Annual Average Daily Traffic (AADT) is a critical input to many transportation analyses, including maintenance, safety and capacity improvements. Due to cost limitations, AADT data is not typically collected for every roadway in a community. However, the necessity of having quality AADT data estimate for the purpose of making decisions is not subject to only making decisions on roadways with AADT values. This paper presents two machine learning techniques (K* Classification and Random Forest) intended to improve AADT estimation and compares the results to linear regression models. This research was conducted to identify models that can accurately estimate AADTs within a small or medium sized community. The data elements for the models use a combination of roadway and socio-economic factors near the desired count location. The models were tested using statistical tests to ensure the robustness of the models and validated to additional data collected for the community. The results of the paper indicate that the linear regression model was the best option for the communities considered in the study area, and that the machine learning models did not improve the ability to estimate AADT due to over specifying the training datasets.

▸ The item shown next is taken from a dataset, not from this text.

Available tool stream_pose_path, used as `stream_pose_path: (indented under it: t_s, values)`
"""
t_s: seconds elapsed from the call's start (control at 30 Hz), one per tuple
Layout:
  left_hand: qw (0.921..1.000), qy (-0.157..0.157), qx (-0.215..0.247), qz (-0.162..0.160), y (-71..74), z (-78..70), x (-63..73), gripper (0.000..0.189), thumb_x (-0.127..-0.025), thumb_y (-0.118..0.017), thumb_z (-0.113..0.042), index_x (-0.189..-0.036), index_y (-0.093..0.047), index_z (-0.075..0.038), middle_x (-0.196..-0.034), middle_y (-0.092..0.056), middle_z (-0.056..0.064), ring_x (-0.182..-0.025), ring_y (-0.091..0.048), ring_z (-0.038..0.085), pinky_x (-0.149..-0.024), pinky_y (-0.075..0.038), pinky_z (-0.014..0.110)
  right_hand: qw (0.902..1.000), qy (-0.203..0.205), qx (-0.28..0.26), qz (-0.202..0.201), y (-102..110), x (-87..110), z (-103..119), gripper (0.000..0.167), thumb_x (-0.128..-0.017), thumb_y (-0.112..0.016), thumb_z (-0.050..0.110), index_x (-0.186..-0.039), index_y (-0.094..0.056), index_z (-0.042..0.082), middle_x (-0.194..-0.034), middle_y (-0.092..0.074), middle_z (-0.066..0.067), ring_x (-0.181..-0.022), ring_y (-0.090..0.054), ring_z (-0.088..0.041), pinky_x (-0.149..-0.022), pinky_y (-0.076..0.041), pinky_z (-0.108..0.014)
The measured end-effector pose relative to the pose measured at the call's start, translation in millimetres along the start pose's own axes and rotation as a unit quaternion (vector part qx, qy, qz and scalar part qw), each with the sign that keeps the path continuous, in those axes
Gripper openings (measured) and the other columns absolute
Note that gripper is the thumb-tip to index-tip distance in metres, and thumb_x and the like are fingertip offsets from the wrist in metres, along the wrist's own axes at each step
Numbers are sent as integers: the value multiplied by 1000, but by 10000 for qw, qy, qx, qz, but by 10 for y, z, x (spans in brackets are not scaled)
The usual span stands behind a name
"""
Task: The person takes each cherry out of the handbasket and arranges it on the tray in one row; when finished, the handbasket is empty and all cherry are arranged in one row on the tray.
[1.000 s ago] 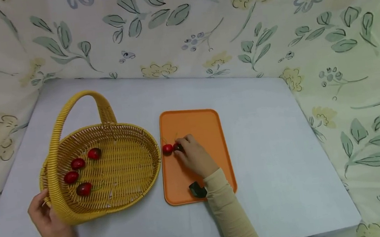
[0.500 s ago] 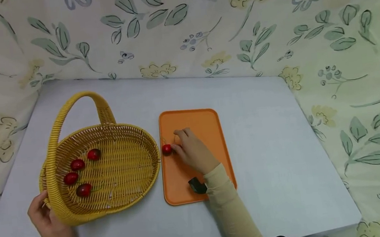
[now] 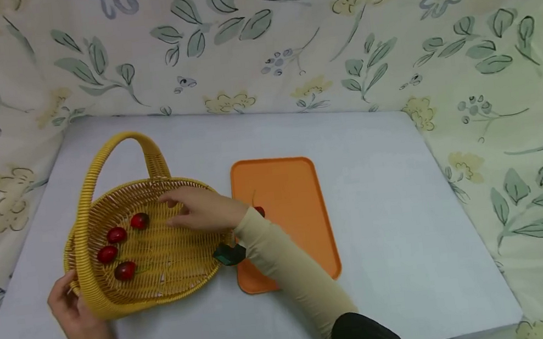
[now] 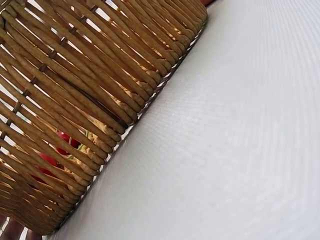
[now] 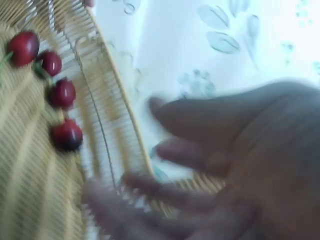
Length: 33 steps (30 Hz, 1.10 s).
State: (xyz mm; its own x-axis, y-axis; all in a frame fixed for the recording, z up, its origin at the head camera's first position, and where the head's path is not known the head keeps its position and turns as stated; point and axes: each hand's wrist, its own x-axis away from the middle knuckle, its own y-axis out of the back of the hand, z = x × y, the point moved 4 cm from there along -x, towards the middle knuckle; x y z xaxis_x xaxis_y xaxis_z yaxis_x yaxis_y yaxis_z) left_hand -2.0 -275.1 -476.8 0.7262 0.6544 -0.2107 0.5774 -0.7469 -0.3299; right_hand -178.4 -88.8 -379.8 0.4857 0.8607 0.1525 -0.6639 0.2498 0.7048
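Observation:
A yellow wicker basket (image 3: 177, 268) with a tall handle stands on the left of the table. Several red cherries (image 3: 125, 271) lie in its left half; the left wrist view shows some red cherries (image 4: 49, 161) through its weave. My left hand (image 3: 90, 332) holds the basket's near-left rim. Over the basket's right half is my right hand (image 3: 201, 207), its fingers spread and pointing left; the right wrist view shows this hand (image 5: 265, 165) blurred, with no cherry between its fingers. On the orange tray (image 3: 280, 182), one cherry (image 3: 260, 211) is partly hidden behind the right wrist.
The white table (image 3: 386, 223) extends to the right of the tray. Floral cloth (image 3: 288, 46) hangs along the back and the sides. A dark wrist device (image 3: 229, 254) sits below the right wrist, close over the basket's right rim.
My right hand has left the cherries on the tray and moved left over the basket, its fingers now apart. The left hand stays on the rim.

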Motion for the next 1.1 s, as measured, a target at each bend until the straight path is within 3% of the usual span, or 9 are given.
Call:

Keywords: AADT estimation, Machine Learning, Small Communities

Cite this paper: Mohammad Shojaeshafiei , Mehrnaz Doustmohammadi , Suraj Subedi , Michael Anderson , Comparison of Estimation Methodologies for Daily Traffic Count Prediction in Small and Medium Sized Communities, International Journal of Traffic and Transportation Engineering, Vol. 6 No. 4, 2017, pp. 71-75. doi: 10.5923/j.ijtte.20170604.01.

Article Outline

5. Statistical Validation

6. Conclusions

ACKNOWLEDGMENTS

1. Introduction

Annual Average Daily Traffic (AADT) is a critical input to many transportation analyses, safety assessments, maintenance schedules, capacity improvements etc. AADT is defined as the average 24-hour volume at a highway location over a full year. The amount of labor and the associated costs required to collect actual AADT data for ever roadway in a community, even for a small area, are so high that it is unfeasible that any community would be able to gather AADT data for every roadway in the community. However, the importance of AADT is not diminished for roadways where the actual AADT collections are not taken, and often a comparison of data must be made between selected roadways in a community with incomplete AADT values. For example, one area where having quality AADT data is valued is in the calculation of crash rates on small and medium sized community roadways and the implementation of crash reduction factors. In order to accurately identify areas in which high crash levels occur and to successfully appropriate money wisely on potential improvements, accurate AADT data is required.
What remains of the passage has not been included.